The Delcastillos filed this action against Odyssey Resource Management, 1st Odyssey Group, Loomis, and Reliance. After dismissing Reliance (apparently because of insolvency), they filed an amended complaint against the Odyssey defendants and Loomis seeking statutory penalties for their failure to give continuation coverage notices mandated by COBRA, reimbursement of medical expenses incurred, and an injunction granting future health insurance coverage. The Delcastillos dismissed Loomis prior to trial.

After trial, the district court held the Odyssey defendants jointly and severally liable for statutory penalties based on their failure to give both an initial COBRA notice of the Delcastillos' statutory right to continuation coverage after a qualifying event, and their failure to give timely notice of a qualifying event. The court further held the Odyssey defendants liable for the Delcastillos' unpaid medical expenses based on affirmative misrepresentations as to coverage made after the Reliance/Odyssey/IRP plan took effect on February 1, 1999.

II. Coverage under the Reliance Plan

Odyssey's defense to all the Delcastillos claims is premised on the contention that John Delcastillo was never covered under the Reliance/Odyssey/IRP health care plan because the Reliance group policy provided that only an IRP employee who works "regularly throughout an employer's entire work week . . . at any of the employer's business locations" is eligible for coverage. As Delcastillo was not working regularly when Odyssey began providing health care benefits to IRP employees through the Reliance policy, the Odyssey defendants argue, there was no coverage and the Delcastillos' benefit claims were properly denied. See Turner v. Safeco Life Ins. Co., 17 F.3d 141 (6th Cir. 1994). Moreover, the argument concludes, Odyssey did not become responsible for any required COBRA notices.

The Delcastillos do not seriously challenge Odyssey's interpretation of the eligibility provisions of the Reliance group policy. But they do argue that Delcastillo was initially covered under the Reliance policy by reason of the following provision:

REPLACEMENT OF COVERAGE

This provision shall apply when this Policy is replacing a prior plan of similar group coverage that the Employer had with another insurer. When this happens, the following provisions apply:

a) this Policy will cover all persons who were covered under the previous policy on the date it was discontinued. . . .

We interpret the terms of the policy de novo when, as here, there is no claim that the ERISA plan granted any fiduciary discretionary authority to construe the policy. See Firestone Tire Rubber Co. v. Bruch, 489 U.S. 101, 115, 109 S.Ct. 948, 103 L.Ed.2d 80 (1989).
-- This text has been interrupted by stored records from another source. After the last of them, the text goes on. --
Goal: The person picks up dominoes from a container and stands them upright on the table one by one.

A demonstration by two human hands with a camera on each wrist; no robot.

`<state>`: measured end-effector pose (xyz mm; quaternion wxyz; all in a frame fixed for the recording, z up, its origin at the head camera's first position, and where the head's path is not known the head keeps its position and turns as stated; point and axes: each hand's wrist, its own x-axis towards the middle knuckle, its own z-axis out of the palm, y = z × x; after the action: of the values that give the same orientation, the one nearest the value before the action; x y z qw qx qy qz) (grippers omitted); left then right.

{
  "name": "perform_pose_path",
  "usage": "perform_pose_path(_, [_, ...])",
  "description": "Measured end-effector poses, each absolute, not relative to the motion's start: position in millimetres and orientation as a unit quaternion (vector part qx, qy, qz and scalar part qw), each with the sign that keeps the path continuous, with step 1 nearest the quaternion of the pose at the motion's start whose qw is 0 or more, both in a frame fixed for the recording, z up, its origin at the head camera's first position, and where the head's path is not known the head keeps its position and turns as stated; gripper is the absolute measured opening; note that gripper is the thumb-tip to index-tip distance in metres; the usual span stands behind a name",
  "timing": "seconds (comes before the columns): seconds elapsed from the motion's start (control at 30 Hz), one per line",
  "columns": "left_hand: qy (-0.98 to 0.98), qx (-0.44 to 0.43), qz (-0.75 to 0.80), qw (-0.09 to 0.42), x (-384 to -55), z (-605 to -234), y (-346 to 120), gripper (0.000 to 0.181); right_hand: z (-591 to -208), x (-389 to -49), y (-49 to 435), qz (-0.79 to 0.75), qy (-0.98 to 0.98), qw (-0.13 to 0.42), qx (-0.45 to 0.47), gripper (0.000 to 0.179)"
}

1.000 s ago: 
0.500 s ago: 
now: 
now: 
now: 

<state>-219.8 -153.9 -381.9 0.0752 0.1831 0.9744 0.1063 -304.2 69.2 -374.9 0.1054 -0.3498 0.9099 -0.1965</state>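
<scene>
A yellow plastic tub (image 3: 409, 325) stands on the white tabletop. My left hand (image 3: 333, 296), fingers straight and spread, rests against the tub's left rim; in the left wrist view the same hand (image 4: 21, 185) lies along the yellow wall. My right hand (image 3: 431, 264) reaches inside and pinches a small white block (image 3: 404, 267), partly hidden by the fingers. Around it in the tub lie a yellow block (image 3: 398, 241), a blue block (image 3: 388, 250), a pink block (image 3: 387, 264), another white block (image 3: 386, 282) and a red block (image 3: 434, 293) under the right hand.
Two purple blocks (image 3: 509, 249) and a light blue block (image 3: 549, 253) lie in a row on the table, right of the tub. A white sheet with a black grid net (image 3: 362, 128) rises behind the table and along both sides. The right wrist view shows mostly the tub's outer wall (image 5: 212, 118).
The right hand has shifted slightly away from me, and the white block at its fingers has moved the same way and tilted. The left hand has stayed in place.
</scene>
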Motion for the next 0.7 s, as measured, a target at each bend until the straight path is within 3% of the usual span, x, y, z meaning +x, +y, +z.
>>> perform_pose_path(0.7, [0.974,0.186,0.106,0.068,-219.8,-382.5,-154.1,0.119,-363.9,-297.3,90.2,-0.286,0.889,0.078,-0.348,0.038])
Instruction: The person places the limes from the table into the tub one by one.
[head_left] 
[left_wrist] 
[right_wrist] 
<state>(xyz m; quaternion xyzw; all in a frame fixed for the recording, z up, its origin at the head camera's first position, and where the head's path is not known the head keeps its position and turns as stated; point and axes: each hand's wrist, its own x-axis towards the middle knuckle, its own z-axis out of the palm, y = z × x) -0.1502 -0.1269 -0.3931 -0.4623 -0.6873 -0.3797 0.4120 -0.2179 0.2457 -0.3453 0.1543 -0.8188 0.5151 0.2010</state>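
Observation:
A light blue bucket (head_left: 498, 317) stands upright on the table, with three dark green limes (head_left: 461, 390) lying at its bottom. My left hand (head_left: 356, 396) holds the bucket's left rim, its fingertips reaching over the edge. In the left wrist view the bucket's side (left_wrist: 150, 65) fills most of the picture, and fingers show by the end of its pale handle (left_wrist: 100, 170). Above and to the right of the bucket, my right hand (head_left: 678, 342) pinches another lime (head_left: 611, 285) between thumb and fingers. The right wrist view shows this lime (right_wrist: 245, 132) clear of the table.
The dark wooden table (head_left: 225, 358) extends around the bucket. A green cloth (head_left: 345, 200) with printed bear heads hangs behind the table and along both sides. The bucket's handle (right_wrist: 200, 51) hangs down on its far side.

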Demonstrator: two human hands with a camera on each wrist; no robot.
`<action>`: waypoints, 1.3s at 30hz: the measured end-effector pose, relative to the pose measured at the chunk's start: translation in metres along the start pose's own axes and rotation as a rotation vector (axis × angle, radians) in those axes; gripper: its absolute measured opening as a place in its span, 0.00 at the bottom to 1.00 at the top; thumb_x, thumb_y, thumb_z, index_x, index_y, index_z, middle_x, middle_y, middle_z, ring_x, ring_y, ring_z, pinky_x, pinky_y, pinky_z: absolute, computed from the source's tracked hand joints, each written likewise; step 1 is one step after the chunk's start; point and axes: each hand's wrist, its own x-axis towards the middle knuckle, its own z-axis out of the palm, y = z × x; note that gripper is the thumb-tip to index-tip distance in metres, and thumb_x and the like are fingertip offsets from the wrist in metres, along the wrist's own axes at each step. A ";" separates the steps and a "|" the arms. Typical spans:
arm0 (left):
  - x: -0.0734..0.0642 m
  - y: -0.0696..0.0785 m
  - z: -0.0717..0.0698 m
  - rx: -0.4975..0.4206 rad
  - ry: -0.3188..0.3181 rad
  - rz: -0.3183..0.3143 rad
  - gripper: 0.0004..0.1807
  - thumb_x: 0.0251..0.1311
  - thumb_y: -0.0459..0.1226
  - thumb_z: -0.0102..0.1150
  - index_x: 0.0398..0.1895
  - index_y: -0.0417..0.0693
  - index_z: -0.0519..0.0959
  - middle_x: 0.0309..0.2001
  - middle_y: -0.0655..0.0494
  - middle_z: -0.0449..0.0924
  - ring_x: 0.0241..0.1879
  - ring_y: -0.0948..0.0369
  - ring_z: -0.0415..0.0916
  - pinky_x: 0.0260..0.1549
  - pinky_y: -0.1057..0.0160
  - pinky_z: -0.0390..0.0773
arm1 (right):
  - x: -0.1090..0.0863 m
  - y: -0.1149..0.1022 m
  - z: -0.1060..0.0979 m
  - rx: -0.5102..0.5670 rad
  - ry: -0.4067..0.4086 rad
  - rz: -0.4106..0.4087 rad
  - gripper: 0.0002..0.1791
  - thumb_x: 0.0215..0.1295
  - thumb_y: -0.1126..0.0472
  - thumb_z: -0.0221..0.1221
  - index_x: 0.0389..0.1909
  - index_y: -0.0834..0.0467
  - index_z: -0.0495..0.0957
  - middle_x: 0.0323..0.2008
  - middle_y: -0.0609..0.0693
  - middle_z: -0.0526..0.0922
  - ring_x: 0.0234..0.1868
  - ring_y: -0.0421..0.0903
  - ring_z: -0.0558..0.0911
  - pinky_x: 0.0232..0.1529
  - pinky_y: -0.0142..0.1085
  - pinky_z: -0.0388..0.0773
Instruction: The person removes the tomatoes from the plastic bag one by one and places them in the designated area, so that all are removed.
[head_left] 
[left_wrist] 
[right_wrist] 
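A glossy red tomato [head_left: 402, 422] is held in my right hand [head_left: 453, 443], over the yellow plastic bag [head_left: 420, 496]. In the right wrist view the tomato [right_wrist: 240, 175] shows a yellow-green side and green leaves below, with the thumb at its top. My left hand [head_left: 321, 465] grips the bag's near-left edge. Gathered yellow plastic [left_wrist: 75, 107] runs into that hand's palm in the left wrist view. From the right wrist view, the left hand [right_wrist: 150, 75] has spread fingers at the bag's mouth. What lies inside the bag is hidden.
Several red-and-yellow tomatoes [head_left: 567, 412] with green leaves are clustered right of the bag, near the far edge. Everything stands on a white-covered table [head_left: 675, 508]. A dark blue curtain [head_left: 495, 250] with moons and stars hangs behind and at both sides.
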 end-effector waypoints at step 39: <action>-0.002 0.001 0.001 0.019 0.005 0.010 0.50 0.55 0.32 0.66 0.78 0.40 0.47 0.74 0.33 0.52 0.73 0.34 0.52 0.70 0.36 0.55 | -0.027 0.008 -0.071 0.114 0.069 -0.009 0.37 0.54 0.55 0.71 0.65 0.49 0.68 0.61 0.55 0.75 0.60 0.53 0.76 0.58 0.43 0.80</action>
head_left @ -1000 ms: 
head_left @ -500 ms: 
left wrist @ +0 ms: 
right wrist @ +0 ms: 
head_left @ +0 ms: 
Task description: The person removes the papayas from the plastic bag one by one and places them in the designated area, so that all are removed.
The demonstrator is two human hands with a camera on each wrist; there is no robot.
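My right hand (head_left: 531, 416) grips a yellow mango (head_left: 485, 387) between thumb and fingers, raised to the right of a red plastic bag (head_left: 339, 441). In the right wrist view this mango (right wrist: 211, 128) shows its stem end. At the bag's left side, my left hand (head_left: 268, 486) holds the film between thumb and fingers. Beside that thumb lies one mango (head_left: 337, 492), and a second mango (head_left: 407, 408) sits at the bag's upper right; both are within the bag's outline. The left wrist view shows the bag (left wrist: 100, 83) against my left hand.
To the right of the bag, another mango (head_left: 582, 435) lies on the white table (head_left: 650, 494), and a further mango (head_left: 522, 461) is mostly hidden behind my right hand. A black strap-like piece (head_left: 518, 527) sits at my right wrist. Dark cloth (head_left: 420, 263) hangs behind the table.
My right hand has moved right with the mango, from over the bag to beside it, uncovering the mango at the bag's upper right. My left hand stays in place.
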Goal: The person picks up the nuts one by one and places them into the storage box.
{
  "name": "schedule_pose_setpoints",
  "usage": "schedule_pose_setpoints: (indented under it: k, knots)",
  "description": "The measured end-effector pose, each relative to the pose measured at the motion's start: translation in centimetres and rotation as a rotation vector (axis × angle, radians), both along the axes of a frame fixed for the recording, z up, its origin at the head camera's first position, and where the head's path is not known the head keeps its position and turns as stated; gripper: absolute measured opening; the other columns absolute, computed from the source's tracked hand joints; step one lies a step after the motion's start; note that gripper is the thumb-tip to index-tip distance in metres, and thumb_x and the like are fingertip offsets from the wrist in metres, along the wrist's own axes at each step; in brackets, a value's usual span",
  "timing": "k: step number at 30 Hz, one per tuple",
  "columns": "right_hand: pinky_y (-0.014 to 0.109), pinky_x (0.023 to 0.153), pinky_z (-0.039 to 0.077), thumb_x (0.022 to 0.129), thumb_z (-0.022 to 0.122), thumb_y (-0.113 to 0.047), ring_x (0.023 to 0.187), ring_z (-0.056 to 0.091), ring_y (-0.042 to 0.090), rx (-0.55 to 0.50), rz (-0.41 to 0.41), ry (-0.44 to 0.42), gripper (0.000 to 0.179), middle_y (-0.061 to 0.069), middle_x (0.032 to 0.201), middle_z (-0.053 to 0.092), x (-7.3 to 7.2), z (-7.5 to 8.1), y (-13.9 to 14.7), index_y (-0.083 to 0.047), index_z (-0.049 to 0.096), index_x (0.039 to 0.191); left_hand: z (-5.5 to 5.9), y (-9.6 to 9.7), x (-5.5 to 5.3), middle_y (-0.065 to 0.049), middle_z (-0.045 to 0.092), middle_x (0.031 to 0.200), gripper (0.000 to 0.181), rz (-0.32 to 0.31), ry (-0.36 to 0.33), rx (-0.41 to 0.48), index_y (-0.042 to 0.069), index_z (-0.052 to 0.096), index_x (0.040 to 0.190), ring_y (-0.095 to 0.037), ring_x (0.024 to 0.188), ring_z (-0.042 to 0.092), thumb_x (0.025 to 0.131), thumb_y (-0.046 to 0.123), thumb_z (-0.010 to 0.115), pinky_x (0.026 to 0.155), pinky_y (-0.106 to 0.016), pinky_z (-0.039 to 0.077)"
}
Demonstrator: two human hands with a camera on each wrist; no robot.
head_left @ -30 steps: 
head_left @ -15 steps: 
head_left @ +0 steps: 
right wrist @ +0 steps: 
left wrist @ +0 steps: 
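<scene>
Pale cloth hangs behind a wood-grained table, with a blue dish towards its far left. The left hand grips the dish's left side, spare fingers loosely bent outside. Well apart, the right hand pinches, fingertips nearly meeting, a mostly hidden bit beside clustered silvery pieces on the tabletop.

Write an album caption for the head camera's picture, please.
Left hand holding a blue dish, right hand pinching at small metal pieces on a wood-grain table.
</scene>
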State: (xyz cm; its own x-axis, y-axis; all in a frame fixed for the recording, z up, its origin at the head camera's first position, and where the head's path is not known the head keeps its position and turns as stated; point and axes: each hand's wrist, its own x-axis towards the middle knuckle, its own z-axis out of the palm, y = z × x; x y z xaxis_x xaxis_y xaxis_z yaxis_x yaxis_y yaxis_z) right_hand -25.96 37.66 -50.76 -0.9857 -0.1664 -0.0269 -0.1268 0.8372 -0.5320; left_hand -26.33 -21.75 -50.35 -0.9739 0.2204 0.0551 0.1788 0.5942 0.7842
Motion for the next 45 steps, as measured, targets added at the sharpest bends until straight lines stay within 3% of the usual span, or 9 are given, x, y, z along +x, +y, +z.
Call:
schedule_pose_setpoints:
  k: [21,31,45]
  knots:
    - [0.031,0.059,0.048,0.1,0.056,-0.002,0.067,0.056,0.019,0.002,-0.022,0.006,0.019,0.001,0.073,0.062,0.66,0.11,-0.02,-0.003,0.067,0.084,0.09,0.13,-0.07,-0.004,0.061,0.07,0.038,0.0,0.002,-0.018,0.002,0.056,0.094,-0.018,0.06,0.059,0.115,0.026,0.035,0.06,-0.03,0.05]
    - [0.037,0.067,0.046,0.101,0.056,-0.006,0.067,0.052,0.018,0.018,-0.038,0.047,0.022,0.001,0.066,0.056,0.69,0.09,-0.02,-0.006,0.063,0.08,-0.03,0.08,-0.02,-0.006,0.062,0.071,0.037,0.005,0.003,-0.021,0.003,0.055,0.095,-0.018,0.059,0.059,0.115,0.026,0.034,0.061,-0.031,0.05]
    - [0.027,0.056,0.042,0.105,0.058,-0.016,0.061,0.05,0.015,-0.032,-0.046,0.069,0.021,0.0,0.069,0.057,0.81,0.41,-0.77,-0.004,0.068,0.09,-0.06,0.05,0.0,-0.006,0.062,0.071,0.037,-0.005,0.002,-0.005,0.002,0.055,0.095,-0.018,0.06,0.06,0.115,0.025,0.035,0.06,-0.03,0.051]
In our view, the Replacement of Coverage provision describes precisely the situation here. The Reliance policy replaced IRP's "prior plan of similar group coverage" with United Healthcare. United Healthcare benefit statements in the record are uncontroverted proof that the Delcastillos "were covered under the previous policy on the date it was discontinued." In these circumstances, it does not matter whether John Delcastillo was working regularly when the Reliance policy was issued, or whether he was even an IRP "employee" at that time. It is enough that he was a covered plan participant under the health care plan being replaced. In a competitive market for the sale of ERISA plan services, one would expect to find this type of replacement coverage provision in a group health policy, because it enables employers to switch ERISA plan providers with the assurance that coverage continuity will be preserved.

Odyssey argues that the Replacement of Coverage provision does not apply because Odyssey Resource Management, Inc. was the "employer" under the Reliance policy and did not provide insurance to IRP employees prior to February 1, 1999. This contention is so contrary to reality and to the policies underlying ERISA that it jeopardizes judicial acceptance of the co-employer artifice. IRP chose to replace the group health coverage previously provided to its employees by United Healthcare. IRP engaged Odyssey as a limited "co-employer" for the purpose of sponsoring the replacement plan. The fact that IRP was the United Healthcare policyholder and Odyssey became the Reliance policyholder does not alter the reality that IRP obtained "replacement coverage" for its employees. Thus, it is not surprising that, in the months following February 1, 1999, representatives of IRP, Loomis, and Reliance all assured the Delcastillos and the Nebraska Department of Insurance that the Delcastillos were covered under the Reliance group policy. If the right to ERISA benefits could be altered by the essentially non-substantive provision in Odyssey's contract with IRP making Odyssey a "co-employer," the decision to engage PEOs as co-employers might well violate ERISA fiduciary duties.

As Delcastillo was covered under the United Healthcare policy when IRP and co-employer Odyssey changed health care providers, we hold that Delcastillo was initially covered under the Reliance policy's replacement coverage provision. Odyssey did not instruct Loomis to terminate this coverage until June 30, 2000. The Delcastillos do not challenge Odyssey's right to terminate coverage at that time. Accordingly, the Delcastillos were covered from February 1, 1999, to June 30, 2000.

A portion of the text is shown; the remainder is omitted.